Sharing an obsession, perhaps not surprisingly the photographer and I were soon together in or on the water. In Kealakekua Bay, my shoulders and arms crying out for respite, dolphins bursting out of nowhere to sonogram one's heart, one's soul. Or, hundreds of miles offshore Costa Rica, surfacing in the detonations of a driving rain, having witnessed more sharks than any human central nervous system could render coherent. Or, off the desolate lava fields of the South Kona coast of the Big Island, swimming down and down in a kind of driven yearning, unwilling to lose sight of a large ray's effortlessly rippling, rippling, wings.
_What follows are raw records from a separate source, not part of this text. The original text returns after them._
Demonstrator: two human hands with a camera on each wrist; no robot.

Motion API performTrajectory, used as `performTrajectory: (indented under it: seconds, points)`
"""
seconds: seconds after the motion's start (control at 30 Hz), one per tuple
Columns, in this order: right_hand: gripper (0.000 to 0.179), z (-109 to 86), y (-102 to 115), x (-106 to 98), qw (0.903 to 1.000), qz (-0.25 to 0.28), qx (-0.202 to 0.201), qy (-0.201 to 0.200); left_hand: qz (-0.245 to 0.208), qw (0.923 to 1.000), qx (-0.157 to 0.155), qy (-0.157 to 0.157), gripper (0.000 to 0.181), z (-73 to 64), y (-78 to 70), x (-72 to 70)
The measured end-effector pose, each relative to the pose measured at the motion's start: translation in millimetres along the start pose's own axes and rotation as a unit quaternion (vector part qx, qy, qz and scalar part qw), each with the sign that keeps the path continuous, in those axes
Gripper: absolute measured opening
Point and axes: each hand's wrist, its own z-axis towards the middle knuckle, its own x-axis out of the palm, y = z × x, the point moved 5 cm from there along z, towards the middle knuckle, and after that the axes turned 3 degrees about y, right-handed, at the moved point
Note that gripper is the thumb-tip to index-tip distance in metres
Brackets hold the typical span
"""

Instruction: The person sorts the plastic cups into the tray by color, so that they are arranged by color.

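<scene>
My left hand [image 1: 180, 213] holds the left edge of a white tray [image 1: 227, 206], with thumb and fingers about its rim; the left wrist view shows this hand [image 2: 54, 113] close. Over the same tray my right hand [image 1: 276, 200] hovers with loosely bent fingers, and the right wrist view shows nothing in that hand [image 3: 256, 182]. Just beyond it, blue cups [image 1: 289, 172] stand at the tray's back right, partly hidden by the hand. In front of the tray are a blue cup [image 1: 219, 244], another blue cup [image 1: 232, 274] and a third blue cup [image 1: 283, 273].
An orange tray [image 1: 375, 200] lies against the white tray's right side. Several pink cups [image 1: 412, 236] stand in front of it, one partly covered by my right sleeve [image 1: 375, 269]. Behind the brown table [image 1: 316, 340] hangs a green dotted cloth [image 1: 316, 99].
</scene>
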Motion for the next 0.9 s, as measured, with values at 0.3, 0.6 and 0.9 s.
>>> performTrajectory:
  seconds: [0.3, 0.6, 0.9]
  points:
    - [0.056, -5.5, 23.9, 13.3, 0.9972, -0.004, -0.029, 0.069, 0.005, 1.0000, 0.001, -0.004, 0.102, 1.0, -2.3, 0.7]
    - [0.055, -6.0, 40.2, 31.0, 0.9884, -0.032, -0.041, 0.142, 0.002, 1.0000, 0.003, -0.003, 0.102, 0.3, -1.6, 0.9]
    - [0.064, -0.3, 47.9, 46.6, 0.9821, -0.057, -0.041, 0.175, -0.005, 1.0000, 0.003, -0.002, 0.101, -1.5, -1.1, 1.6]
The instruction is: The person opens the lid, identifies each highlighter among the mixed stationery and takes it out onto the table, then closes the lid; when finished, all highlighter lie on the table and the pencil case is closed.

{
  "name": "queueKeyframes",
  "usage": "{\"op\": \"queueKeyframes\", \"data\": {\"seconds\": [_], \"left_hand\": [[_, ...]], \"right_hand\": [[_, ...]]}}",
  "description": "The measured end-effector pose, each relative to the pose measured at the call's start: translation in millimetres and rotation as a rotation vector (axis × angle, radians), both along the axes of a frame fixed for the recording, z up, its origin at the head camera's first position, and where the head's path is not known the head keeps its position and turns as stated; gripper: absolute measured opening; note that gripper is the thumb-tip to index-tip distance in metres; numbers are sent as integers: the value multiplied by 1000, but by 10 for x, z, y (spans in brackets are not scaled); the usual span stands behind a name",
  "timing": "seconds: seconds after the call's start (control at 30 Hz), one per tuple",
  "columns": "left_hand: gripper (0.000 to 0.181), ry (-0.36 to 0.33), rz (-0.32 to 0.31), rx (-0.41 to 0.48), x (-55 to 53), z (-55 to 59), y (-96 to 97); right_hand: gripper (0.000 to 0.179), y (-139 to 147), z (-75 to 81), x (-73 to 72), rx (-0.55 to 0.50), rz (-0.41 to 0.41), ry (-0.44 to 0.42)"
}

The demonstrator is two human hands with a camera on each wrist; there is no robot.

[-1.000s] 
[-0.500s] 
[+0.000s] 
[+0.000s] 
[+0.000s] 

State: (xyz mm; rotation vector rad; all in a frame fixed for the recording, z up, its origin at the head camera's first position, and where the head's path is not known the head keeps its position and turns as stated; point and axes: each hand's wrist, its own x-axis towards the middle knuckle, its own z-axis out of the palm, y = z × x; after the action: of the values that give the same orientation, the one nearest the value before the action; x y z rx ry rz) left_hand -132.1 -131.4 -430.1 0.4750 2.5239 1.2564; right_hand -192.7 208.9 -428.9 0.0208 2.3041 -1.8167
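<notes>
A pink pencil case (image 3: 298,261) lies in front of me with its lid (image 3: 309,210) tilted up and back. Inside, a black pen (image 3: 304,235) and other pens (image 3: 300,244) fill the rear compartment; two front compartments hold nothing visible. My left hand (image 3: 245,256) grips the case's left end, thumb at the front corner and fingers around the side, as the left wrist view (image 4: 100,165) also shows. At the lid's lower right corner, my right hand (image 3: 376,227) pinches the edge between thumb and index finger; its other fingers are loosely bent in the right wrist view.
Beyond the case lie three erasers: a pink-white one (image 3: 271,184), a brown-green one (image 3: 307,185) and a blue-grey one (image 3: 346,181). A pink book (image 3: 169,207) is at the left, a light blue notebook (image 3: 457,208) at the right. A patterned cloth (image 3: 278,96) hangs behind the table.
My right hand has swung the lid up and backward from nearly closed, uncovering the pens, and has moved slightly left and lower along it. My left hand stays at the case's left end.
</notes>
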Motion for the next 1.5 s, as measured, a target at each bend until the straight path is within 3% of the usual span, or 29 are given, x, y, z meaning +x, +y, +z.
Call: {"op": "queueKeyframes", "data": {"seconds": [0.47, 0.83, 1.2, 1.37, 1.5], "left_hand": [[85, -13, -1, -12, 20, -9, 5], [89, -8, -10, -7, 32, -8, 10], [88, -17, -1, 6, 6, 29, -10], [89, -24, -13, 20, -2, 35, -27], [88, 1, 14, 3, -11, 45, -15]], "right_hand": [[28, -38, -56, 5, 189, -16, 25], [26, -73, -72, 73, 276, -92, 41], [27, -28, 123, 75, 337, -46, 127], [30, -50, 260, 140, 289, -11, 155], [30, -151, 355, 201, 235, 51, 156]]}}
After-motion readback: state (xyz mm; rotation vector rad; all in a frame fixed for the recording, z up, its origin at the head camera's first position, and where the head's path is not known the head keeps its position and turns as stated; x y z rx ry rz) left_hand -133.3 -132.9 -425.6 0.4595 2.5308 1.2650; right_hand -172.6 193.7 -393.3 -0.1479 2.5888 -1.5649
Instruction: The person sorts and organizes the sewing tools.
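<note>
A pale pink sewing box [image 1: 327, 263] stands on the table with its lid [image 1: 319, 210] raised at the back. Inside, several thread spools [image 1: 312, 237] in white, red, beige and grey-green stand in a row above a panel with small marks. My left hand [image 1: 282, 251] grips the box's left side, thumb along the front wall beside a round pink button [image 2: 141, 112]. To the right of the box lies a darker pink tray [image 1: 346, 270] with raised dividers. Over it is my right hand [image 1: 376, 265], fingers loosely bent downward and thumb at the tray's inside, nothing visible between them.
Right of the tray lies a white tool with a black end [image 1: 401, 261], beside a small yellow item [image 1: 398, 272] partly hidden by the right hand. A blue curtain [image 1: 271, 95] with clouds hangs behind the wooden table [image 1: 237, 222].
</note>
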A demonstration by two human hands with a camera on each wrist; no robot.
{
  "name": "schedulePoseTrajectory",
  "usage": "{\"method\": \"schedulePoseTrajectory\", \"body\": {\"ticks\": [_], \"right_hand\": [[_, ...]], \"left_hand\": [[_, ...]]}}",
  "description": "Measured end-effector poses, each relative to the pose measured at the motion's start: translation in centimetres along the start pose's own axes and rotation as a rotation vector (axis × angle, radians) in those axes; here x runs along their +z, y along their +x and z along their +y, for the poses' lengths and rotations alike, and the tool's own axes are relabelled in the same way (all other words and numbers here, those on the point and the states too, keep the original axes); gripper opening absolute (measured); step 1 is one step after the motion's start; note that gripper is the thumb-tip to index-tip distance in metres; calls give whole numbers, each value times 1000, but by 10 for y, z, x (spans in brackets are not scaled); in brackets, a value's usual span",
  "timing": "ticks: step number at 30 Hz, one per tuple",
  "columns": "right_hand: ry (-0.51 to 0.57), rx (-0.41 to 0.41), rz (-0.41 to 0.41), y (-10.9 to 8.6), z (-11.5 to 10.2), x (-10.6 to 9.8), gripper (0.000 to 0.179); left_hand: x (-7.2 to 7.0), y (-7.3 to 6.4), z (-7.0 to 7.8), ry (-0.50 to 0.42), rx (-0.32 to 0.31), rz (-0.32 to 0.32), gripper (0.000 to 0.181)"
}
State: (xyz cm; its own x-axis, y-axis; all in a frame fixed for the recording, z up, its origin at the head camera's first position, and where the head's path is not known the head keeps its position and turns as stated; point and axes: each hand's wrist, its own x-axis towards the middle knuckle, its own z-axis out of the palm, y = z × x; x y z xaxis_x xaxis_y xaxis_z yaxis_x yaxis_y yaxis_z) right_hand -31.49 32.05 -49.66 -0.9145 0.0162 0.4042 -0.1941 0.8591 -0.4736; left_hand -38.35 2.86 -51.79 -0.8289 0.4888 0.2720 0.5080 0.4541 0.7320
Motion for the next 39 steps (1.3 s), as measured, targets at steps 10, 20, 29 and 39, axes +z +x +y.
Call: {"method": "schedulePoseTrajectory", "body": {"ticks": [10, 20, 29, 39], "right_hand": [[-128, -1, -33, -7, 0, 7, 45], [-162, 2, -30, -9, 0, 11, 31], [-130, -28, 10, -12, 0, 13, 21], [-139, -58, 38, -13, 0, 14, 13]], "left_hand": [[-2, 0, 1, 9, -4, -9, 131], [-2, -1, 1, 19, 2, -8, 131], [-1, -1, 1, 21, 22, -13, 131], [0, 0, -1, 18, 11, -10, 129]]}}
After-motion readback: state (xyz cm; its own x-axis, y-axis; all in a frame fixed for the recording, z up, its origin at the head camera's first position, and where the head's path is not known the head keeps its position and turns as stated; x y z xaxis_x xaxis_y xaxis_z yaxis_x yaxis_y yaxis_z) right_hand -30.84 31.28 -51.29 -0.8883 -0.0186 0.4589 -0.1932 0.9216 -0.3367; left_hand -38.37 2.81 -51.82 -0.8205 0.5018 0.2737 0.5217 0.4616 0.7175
Over and again, at sea level or at several atmospheres below, over and again I've seen this photographer leave my field of vision--appear, so to speak, in the viewfinder of my eyes at the edge of the frame, pass across it, and vanish. The photographer free diving, wake of bubbles trailing from his fins, at a range of fifty or seventy-five feet merging into the murk. Or, in his kayak, scanning the horizon, paddling away from shore though day's waning, toward the sunset and so beyond the capacity to make him out, until he's no more than a filament or a memory in one's eye. This insatiable artist surely as difficult to apprehend as the almost-mirages he's for so many years so ardently pursued.